Work required: Output, without any change, the listing below from its opening line up to and including the line with "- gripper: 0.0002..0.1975".
· · ·
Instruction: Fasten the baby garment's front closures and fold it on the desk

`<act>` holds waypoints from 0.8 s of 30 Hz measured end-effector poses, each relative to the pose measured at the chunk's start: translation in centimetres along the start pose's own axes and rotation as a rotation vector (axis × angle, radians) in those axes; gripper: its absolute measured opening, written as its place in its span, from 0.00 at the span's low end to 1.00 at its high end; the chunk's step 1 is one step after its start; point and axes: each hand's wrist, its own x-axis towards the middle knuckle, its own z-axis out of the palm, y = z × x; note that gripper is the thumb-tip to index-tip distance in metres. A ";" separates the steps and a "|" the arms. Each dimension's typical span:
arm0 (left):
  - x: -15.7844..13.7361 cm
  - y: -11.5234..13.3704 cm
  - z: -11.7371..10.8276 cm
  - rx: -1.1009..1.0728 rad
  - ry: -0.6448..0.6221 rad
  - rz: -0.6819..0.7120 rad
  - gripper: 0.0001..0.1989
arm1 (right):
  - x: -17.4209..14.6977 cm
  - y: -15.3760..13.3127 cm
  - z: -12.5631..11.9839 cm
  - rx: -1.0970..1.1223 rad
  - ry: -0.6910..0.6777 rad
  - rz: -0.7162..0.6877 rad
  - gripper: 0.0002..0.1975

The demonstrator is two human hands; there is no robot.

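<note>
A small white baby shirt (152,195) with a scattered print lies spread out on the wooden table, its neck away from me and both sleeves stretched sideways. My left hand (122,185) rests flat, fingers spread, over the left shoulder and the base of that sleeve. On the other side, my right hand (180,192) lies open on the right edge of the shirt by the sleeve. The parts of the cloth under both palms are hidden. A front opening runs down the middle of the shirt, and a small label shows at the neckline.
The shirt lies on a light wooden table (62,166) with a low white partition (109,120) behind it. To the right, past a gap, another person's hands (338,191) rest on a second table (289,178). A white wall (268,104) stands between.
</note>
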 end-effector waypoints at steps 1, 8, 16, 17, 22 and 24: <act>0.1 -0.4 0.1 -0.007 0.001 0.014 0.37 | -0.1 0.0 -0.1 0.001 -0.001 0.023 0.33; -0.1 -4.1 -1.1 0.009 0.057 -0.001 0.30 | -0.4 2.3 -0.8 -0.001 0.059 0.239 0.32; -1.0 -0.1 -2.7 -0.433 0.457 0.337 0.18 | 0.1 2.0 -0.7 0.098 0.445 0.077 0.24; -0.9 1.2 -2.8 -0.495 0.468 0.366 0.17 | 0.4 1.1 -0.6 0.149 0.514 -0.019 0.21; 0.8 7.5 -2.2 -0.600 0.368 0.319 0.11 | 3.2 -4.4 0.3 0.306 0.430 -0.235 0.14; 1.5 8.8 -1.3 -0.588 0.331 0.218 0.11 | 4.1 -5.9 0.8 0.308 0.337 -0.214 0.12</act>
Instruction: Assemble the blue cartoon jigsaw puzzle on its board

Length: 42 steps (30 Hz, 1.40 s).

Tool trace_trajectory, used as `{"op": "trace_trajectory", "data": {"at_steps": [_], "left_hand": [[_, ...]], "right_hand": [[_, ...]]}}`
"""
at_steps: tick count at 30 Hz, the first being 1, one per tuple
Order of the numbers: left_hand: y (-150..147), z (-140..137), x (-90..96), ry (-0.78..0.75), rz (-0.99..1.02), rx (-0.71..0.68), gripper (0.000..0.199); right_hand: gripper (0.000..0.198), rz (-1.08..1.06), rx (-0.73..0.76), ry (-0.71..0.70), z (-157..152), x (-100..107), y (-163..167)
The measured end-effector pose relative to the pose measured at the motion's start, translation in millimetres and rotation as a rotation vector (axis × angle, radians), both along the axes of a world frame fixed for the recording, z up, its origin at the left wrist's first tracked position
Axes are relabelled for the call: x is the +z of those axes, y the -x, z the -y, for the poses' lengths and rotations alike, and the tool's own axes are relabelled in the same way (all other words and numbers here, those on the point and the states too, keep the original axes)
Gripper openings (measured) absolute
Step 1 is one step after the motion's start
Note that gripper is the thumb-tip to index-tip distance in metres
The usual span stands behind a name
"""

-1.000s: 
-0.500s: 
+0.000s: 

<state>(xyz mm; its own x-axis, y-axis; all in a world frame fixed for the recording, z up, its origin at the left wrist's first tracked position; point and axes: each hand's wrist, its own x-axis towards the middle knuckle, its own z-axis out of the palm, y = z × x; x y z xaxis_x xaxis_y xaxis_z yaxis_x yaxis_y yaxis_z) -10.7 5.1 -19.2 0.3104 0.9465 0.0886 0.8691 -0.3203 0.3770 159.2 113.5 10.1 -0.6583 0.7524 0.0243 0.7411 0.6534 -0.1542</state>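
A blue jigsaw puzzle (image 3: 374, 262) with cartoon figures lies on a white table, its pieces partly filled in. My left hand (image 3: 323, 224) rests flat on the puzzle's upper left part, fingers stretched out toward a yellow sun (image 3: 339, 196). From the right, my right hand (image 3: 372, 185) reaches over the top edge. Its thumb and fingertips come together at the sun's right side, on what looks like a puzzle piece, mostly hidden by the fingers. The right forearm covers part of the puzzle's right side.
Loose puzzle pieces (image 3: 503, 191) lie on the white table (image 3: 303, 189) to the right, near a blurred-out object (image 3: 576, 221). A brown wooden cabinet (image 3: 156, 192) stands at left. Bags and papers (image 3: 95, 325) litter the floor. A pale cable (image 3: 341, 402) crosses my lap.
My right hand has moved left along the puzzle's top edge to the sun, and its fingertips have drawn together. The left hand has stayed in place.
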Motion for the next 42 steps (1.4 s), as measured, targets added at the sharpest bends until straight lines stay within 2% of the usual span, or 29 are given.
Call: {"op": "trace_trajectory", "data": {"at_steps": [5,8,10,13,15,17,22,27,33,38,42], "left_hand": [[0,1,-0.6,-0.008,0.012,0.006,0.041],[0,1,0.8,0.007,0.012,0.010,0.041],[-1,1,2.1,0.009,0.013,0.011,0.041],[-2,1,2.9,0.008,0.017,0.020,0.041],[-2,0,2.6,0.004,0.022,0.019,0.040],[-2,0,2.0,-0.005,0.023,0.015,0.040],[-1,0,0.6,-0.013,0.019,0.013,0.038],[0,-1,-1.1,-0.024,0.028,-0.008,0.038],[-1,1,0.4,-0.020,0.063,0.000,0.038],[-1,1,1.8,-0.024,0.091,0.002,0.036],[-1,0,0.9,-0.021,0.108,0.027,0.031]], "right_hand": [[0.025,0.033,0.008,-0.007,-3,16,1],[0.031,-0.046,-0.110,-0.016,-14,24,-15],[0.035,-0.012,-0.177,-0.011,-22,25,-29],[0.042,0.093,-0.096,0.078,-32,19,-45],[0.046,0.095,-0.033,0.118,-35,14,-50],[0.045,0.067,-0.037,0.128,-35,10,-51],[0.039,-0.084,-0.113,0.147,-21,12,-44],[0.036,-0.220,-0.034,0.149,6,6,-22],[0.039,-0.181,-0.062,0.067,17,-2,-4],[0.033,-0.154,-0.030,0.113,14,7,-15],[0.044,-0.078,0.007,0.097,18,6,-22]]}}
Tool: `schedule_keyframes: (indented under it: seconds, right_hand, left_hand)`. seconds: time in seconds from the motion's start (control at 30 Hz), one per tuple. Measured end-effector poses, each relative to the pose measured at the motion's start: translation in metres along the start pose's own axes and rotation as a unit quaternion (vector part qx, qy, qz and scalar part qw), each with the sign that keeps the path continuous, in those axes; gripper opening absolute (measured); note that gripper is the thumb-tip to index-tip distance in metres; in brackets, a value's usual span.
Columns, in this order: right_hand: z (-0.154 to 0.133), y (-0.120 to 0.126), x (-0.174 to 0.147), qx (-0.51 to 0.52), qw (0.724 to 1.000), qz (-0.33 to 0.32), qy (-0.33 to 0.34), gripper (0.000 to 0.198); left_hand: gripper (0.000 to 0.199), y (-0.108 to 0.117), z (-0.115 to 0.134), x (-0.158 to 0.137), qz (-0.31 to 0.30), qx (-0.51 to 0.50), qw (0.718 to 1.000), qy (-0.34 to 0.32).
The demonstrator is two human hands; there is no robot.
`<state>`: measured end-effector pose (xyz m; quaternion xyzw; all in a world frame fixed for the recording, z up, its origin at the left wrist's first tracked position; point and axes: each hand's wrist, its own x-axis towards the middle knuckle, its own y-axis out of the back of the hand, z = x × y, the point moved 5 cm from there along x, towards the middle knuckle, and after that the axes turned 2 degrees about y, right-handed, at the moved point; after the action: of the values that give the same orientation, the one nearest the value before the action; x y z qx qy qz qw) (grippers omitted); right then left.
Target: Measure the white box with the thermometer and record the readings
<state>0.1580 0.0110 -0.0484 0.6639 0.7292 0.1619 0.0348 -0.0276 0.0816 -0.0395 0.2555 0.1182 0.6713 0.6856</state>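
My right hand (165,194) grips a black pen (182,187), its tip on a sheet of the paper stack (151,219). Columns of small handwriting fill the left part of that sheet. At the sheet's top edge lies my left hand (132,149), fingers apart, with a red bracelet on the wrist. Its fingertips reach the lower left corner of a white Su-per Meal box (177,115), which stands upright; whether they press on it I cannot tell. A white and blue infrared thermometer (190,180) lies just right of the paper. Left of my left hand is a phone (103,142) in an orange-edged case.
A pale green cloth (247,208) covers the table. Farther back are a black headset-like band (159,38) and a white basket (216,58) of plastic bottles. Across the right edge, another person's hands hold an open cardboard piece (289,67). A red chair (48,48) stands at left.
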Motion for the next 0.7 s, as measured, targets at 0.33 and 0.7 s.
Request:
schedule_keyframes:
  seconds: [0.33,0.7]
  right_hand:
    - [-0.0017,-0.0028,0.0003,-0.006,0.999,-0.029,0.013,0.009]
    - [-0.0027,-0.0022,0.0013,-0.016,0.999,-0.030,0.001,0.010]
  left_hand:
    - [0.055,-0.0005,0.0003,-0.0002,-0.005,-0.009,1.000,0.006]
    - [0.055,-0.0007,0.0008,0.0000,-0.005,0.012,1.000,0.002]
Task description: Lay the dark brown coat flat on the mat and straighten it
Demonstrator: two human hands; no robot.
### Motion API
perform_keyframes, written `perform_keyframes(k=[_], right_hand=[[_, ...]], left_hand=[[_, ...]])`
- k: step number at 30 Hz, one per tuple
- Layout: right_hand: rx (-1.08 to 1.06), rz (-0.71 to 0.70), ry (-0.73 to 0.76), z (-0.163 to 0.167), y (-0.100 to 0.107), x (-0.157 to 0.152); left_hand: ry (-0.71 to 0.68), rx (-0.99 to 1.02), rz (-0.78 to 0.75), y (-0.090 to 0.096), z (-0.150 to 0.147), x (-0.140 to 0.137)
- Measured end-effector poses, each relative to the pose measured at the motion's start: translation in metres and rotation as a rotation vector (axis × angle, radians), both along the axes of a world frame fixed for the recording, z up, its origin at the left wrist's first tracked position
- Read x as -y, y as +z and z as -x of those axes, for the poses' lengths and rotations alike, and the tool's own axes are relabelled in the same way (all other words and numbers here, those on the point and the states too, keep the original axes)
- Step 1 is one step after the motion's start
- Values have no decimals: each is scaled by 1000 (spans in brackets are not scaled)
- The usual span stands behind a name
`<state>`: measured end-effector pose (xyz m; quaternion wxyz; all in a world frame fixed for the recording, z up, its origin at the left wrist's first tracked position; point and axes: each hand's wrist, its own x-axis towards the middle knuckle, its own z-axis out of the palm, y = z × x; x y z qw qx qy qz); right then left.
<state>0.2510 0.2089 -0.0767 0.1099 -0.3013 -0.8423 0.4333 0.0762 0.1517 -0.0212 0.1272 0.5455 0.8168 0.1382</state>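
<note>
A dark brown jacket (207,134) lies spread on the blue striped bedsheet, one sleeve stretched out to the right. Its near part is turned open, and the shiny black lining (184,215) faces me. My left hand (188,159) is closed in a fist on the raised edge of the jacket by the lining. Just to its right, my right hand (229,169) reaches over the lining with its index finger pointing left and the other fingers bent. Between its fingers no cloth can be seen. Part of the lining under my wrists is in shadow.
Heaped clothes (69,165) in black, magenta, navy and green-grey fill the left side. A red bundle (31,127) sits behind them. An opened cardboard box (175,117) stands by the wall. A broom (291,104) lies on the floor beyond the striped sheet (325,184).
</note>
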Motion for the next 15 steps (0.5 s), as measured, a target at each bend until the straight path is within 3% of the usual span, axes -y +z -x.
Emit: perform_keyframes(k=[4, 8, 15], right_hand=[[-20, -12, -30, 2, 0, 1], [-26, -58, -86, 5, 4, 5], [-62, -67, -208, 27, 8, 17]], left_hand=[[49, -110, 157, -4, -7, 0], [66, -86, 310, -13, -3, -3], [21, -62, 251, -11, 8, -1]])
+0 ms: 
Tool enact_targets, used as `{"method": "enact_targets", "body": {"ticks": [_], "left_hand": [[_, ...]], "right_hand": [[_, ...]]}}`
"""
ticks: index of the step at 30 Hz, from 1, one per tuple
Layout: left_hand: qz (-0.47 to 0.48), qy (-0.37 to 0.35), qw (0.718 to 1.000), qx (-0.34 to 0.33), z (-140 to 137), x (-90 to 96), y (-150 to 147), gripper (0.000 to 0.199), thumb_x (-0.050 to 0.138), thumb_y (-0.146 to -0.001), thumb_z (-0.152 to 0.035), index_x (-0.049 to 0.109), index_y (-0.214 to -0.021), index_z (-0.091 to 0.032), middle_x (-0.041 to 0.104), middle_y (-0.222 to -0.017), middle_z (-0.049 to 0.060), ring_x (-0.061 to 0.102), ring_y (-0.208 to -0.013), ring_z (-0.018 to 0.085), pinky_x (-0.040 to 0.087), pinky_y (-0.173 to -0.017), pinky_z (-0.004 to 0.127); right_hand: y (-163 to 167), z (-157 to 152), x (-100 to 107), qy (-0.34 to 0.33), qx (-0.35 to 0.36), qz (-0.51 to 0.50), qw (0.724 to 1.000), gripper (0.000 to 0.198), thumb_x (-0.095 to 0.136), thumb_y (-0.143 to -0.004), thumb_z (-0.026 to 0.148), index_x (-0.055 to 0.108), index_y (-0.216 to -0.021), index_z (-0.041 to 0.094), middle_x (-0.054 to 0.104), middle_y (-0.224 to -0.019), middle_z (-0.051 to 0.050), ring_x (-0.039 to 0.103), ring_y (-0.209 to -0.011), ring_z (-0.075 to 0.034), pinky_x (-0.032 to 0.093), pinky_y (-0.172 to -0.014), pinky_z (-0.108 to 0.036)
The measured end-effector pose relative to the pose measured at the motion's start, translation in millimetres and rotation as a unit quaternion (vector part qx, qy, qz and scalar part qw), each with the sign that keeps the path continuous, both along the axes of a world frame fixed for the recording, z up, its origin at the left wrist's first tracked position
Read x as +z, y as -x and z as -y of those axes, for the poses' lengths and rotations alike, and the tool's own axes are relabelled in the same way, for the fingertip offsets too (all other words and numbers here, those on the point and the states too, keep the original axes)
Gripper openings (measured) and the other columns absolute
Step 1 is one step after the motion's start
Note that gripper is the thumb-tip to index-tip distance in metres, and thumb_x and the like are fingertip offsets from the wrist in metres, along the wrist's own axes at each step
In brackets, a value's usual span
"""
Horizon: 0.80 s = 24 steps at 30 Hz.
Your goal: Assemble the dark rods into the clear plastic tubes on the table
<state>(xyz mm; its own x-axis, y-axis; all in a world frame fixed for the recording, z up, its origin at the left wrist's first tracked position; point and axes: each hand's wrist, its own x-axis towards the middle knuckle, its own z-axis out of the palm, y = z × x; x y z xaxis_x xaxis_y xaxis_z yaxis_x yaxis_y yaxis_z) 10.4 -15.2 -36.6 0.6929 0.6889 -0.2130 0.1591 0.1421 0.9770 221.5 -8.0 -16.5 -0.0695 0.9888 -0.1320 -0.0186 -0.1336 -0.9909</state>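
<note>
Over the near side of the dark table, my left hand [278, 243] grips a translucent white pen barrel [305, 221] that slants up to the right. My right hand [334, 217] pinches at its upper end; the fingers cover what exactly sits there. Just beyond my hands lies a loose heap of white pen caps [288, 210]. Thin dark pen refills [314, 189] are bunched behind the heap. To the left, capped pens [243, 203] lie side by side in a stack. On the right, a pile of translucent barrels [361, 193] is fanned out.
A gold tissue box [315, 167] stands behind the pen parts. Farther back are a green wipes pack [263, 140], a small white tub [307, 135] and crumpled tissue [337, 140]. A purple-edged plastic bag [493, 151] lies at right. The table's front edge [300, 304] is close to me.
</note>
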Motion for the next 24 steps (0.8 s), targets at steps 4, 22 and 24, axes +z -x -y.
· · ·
Response:
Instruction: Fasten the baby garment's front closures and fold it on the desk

`<act>` holds waypoints from 0.8 s of 30 Hz measured end-effector poses, each relative to the pose measured at the chunk's start: translation in centimetres along the start pose's own axes and rotation as a rotation vector (axis × angle, radians) in those axes; gripper: its absolute measured opening, written as its place in its span, from 0.00 at the span's low end to 1.00 at its high end; the chunk's step 1 is one step after its start; point and axes: each hand's wrist, its own x-axis towards the middle knuckle, its own z-axis out of the palm, y = z × x; note that gripper is the thumb-tip to index-tip distance in metres. A ";" separates the steps and a "|" the arms. Each dimension's typical span:
arm0 (left):
  - x: -15.7844..13.7361 cm
  - y: -11.5234..13.3704 cm
  - z: -11.7371..10.8276 cm
  - rx: -1.1009..1.0728 rad
  - ry: -0.6448..0.6221 rad
  - rz: -0.6819..0.7120 rad
  - gripper: 0.0001..0.1989
arm1 (right):
  - x: -17.4209..14.6977 cm
  - y: -15.3760..13.3127 cm
  - z: -12.5631..11.9839 cm
  - rx: -1.0970..1.1223 rad
  - ry: -0.6910..0.6777 rad
  - rz: -0.7162..0.6877 rad
  - gripper: 0.0002..0.1975

The exercise is now complete.